Task item: Please set down exactly the lines of the listing below from the line containing "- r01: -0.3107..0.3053" through the line containing "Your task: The", both lines included, leaving out all other lines.

Available data:

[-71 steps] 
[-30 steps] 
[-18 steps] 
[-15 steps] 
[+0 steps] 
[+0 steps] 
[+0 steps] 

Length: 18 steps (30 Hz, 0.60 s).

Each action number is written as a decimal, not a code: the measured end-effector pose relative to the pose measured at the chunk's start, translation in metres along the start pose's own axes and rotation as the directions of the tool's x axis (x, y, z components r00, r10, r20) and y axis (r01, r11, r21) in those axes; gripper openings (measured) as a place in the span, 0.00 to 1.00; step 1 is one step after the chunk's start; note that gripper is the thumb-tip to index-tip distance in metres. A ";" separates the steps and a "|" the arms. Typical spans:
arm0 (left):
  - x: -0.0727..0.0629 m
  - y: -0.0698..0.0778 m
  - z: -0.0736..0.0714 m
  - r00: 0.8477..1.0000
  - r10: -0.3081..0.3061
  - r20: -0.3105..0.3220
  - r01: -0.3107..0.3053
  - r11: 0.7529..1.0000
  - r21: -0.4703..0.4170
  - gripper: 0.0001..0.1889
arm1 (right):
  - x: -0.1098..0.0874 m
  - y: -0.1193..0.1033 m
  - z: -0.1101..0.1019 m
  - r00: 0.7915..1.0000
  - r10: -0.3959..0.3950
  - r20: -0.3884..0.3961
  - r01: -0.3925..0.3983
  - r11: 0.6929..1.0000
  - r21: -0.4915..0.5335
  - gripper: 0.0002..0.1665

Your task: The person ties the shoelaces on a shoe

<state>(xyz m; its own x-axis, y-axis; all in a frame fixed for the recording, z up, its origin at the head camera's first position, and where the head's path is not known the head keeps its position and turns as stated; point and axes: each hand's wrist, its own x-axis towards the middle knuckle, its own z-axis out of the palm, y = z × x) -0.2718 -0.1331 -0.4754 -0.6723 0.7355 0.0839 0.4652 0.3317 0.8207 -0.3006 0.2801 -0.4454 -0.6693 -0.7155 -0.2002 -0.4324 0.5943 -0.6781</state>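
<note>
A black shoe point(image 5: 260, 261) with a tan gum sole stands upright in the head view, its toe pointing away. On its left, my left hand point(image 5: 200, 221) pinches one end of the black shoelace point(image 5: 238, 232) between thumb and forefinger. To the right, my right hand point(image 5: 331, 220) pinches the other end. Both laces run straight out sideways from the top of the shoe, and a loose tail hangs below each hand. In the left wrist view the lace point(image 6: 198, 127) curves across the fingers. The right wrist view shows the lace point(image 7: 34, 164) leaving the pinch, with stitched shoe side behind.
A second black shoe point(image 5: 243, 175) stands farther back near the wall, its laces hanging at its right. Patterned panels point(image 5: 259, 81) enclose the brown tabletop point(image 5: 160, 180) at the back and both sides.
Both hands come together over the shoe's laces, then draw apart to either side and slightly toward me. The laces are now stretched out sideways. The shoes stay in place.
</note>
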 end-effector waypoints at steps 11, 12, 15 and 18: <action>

Answer for the task:
  - r01: -0.3107..0.3053
  - r11: 0.7529..1.0000
  - r21: -0.4703..0.4170
  - gripper: 0.0001..0.1889
arm1 (right):
  - x: -0.1098..0.0874 m
  - y: -0.1193..0.1033 m
  - z: -0.1101..0.1019 m
  - r00: 0.7915..1.0000
  - r10: -0.3959..0.3950
  - r20: -0.3884..0.3961
  - r01: -0.3925..0.3983
  - r11: 0.6929..1.0000
  - r21: -0.4915..0.5335
  - gripper: 0.0002..0.1665

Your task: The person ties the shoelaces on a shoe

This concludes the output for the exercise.